At the Election Night party at Gavin Brown‘s Enterprise gallery, on Greenwich and Leroy streets in the West Village, balloons are attached to the ceiling. If Barack Obama wins tonight, they’ll be released onto the floor. If he loses, they’ll be left to slowly deflate.
Mr. Brown is British and can’t vote here. Still, he said, "if [Barack Obama] loses, the city will feel betrayed. People will be angry."
We wondered whether Mr. Brown’s late, great Meatpacking District bar Passerby would have been a good place to throw an Election Night party. "It would be, but it’s not around. And that actually says something." Bottle service, said Mr. Brown, is what killed Passerby. "Those dumb fucks selling mortgages to people that can’t afford them–the city has been ruined by people like that. What’s going to happen to the Meatpacking district? It was created by those parasites.”

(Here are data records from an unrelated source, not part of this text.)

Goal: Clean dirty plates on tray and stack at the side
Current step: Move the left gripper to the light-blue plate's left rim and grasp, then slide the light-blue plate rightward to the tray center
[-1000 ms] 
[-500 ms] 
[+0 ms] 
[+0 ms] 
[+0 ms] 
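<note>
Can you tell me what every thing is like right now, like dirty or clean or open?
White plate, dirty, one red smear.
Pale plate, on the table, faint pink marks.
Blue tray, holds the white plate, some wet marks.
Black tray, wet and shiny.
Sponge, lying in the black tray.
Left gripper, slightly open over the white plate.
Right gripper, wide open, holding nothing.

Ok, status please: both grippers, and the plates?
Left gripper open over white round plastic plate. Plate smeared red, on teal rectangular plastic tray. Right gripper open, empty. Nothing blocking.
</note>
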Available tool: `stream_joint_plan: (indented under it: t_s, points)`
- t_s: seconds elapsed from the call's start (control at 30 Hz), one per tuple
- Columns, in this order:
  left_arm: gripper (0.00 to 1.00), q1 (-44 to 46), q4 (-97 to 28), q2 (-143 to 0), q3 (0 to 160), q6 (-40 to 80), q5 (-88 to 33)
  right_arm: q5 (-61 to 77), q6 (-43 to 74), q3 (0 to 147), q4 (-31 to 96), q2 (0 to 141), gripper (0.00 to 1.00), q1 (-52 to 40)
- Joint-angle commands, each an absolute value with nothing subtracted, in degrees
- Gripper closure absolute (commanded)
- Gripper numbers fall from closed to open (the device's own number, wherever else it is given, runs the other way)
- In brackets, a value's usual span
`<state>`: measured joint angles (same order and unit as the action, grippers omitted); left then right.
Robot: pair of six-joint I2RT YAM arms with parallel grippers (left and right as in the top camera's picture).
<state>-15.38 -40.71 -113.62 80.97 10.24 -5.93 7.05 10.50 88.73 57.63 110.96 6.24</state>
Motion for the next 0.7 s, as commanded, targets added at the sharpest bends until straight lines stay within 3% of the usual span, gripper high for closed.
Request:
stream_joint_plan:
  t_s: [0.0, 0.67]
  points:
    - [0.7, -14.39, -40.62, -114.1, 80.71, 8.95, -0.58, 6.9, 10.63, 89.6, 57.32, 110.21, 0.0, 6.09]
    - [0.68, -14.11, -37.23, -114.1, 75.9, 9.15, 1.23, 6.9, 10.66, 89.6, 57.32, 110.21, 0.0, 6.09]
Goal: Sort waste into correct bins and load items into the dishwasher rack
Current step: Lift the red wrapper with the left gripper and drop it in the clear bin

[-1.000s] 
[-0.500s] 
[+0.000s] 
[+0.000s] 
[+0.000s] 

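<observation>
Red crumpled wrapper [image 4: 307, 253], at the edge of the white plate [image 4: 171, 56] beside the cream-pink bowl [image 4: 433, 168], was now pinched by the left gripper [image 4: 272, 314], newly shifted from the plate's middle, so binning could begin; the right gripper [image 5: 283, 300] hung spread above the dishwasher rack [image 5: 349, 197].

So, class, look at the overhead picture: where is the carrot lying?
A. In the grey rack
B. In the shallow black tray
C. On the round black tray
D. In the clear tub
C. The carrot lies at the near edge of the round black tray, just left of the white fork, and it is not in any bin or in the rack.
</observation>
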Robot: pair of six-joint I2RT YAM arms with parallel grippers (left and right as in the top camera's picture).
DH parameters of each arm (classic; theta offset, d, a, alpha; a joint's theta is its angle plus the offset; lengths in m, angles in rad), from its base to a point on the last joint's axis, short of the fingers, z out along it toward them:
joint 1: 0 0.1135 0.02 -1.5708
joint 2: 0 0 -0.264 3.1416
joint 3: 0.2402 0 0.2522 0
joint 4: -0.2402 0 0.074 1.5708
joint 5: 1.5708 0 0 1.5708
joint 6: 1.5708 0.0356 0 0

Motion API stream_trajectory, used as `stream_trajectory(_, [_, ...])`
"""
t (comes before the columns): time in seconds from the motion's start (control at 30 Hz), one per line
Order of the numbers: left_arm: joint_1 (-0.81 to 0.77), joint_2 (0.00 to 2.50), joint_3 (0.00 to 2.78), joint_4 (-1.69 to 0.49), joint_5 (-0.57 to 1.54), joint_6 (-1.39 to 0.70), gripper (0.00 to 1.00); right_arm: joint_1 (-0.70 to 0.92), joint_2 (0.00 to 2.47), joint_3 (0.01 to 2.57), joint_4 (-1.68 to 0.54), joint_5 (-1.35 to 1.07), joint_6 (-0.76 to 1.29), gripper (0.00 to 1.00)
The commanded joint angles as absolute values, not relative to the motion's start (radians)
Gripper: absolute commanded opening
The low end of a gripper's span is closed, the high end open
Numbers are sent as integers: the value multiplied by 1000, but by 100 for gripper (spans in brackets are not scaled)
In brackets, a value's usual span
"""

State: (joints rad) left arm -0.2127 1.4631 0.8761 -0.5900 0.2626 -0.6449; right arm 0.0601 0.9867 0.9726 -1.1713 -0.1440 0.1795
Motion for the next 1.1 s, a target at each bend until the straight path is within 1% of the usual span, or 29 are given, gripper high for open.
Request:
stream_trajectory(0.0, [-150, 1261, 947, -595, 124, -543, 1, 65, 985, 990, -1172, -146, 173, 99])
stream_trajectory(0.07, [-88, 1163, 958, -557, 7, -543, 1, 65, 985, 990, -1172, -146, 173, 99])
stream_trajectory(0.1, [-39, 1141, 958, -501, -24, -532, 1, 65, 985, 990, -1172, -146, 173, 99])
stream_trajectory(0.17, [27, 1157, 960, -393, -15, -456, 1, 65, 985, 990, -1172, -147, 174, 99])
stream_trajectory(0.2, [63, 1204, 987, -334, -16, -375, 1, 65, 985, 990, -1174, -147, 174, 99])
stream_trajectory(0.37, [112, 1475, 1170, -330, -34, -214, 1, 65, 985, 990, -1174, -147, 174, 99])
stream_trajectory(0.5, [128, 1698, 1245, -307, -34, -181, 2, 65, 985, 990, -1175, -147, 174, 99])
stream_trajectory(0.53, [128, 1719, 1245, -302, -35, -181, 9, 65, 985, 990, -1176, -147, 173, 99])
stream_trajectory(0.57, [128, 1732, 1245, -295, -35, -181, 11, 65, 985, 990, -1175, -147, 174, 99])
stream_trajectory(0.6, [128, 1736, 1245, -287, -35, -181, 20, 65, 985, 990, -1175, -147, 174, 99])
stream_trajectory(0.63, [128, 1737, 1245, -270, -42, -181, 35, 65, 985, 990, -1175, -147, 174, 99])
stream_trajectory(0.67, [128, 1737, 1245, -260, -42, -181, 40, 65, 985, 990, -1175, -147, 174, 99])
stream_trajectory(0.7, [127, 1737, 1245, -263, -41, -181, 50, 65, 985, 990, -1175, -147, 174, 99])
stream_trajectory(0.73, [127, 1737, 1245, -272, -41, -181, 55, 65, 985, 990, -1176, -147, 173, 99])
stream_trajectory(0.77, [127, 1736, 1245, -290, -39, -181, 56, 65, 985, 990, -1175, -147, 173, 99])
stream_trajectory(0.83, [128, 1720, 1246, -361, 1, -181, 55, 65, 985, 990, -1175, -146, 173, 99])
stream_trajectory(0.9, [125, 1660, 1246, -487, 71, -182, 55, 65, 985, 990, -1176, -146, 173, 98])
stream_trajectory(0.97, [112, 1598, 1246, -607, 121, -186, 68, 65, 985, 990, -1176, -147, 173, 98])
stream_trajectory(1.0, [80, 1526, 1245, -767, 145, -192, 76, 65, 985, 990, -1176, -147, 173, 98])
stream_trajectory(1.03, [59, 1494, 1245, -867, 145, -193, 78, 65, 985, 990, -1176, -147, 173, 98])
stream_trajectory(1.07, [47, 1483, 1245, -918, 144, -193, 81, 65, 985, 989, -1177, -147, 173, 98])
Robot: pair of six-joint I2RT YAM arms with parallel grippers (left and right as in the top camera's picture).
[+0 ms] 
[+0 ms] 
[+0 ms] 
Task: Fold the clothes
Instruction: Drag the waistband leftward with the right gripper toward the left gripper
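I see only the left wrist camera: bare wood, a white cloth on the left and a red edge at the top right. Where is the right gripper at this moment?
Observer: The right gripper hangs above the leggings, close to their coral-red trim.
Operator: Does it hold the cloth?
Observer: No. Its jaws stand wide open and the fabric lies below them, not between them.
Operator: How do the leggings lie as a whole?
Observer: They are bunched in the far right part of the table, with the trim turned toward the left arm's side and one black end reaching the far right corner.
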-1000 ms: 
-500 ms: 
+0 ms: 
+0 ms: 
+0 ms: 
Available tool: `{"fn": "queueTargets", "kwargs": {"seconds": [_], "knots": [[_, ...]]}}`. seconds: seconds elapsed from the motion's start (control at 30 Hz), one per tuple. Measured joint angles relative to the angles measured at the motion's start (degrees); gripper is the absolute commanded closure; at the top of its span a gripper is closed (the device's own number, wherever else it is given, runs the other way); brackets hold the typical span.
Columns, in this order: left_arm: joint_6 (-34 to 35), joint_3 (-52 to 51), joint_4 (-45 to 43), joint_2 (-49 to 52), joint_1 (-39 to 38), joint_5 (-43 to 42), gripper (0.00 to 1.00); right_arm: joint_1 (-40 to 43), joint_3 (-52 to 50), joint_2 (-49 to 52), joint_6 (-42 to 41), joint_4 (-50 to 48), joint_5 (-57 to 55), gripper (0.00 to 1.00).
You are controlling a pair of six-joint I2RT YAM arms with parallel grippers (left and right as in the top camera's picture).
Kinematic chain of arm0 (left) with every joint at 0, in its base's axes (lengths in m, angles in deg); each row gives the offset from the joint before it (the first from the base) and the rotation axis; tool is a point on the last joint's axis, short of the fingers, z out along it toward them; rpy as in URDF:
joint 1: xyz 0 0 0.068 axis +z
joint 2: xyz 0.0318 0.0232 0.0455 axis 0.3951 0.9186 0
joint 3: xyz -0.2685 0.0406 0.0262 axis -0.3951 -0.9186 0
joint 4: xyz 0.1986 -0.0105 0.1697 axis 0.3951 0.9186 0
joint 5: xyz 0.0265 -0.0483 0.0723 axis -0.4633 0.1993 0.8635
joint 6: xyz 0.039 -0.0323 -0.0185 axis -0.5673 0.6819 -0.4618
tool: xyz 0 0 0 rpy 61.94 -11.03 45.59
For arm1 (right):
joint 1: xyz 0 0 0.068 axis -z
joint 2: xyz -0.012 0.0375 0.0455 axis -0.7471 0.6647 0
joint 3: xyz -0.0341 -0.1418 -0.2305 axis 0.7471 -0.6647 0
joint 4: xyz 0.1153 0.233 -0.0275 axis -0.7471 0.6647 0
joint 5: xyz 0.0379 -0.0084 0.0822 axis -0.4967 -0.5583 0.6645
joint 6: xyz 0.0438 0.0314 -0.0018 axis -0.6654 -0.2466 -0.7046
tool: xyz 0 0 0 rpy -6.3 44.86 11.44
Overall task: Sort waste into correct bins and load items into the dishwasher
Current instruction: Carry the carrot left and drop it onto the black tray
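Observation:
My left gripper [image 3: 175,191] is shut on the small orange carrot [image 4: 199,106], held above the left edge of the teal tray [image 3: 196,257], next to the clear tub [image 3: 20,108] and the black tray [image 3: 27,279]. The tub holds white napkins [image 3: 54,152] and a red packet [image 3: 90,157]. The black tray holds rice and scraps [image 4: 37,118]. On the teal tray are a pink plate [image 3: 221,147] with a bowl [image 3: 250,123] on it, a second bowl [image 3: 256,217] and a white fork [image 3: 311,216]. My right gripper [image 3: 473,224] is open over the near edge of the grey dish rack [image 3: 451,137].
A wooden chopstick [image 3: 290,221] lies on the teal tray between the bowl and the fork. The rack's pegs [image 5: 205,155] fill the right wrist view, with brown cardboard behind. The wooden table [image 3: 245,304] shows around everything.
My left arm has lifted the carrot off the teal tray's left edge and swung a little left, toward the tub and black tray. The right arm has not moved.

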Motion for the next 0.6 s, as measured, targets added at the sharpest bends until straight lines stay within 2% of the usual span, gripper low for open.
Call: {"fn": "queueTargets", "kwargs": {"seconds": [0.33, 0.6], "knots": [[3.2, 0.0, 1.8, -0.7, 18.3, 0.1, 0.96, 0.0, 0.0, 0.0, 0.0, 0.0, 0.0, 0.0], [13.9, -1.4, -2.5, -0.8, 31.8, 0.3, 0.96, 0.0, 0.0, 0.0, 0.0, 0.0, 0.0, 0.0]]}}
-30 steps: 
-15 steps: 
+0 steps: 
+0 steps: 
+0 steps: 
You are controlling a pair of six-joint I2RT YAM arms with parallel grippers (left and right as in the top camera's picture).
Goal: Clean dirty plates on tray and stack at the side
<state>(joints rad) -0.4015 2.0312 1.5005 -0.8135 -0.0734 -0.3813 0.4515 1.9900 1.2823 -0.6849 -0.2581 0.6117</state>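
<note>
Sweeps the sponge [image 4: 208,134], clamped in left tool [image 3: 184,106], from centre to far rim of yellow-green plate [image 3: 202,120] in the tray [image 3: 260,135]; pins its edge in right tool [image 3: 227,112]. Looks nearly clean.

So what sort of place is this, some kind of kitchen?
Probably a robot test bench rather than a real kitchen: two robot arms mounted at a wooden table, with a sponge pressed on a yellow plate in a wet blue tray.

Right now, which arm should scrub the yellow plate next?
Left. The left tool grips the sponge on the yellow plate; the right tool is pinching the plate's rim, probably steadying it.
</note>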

Bottle service aside, how was Mr. Brown feelin generally about the election? "Optimistic!" he said. "A man like [Obama] can be so inspiring. Win or lose, nothing will be the same tomorrow.”
Earlier in the evening, the Daily Transom encountered fortysomething Columbia English professor Carol Peters, who was clad in all black. Ms. Peters had voted at 6:30 in the morning at a school on Spring Street in Soho, where she has been voting since 1982. "I feel part black anyway because I’m a New Yorker," she said. "I have a lot of black friends. I feel honored to be alive right now… I understand if by 7 [Obama] wins Virginia then we’re home free. And if by 2 it’s still undecided then we can expect anything. It almost seems too good to be true if he’s elected."
The artist Cecily Brown stopped by wearing a brown Obama T-shirt and jeans tucked into black boots. “I am so nervous," she said. "I am terrified it will get stolen somehow. In fact I’m going home right after this. I need to be watching it in private. I’m just stopping by to say hello to some friends and hang out. I have never felt this way about a candidate before.”
Ms. Brown, who is 39, is a British citizen and so didn’t vote today. But she had another motive for wanting Mr. Obama to win. "I’m actually pregnant right now, so I’m hoping—praying—that my baby will have Obama as a president," she said. "I can’t even drink right now!" (The gallery is serving Mr. Obama’s official family chili recipe, all American beer—the Daily Transom spotted some Pabst Blue Ribbon—and hot dogs.)
Artist Jonathan Horowitz‘s installation takes up the entire gallery. In the main room, chairs are lined up in a circle-one side blue, one red. Two flat-screen televisions face either side of the red-blue divide: the red side is tuned to Fox News, while the blue is tuned to CNN. There are also several attention-grabbing images: one pair features Jamie Lynn Spears walking in a pink dress and says "Vote Obama"; the other is a photo of Snoop Dogg carrying Britney Spears and says "Vote McCain." Then there’s the image that’s Katie Couric on top and Britney Spears‘ vagina on the bottom. And lining the walls of the entire gallery are images of every president. At the very end, a picture of Mr. Obama is lying on the ground. If he wins, it will be hung up on the wall with those of the other presidents. If not, it will stay on the ground.
Mr. Horowitz, who is 41 and lives on the Lower East Side, told us that the image of Ms. Couric and Ms. Spears is called CBS Evening News/www.britneycrotchshot.org. "For Katie Couric’s inaugural broadcast, there was a decision made that her legs would be part of the broadcast," said Mr. Horowitz. "So I just paired that with Britney.”
He continued: “I think art should exist alongside other media. I’m very optimistic, I’m excited. It seems like it’s going to be a landslide. I don’t see what could possibly go wrong this time." In the last few weeks, Mr. Horowitz said, every couple of days people would stick McCain-Palin stickers on the glass on the front door of the gallery.
Alan Marlis, a 62-year-old communications professor at City University of New York, was confident that Mr. Obama has the election sewn up. "It will be over early enough. It’s over now I think. They’re just trying to make it seem like it’s not."
We wondered whether Mr. Marlis thought John McCain had a chance of winning.
"I’ve heard some desperate McCain people thinking he might still have a chance," he said. "But after they beat up on Sarah Palin for two weeks, I knew that was it."
An artist named James Morrison said he is ready for everything to be over. "I’m actually feeling a little exhausted of it. I’m just sick of it," he said. "I already voted, what else can I do." Mr. Morrison, who is 31, said he had had a "pretty Republican" upbringing in Ohio. In fact, he had just received a text message from his sister, which he showed the Daily Transom: "Dad voted for Obama and mom is still undecided.”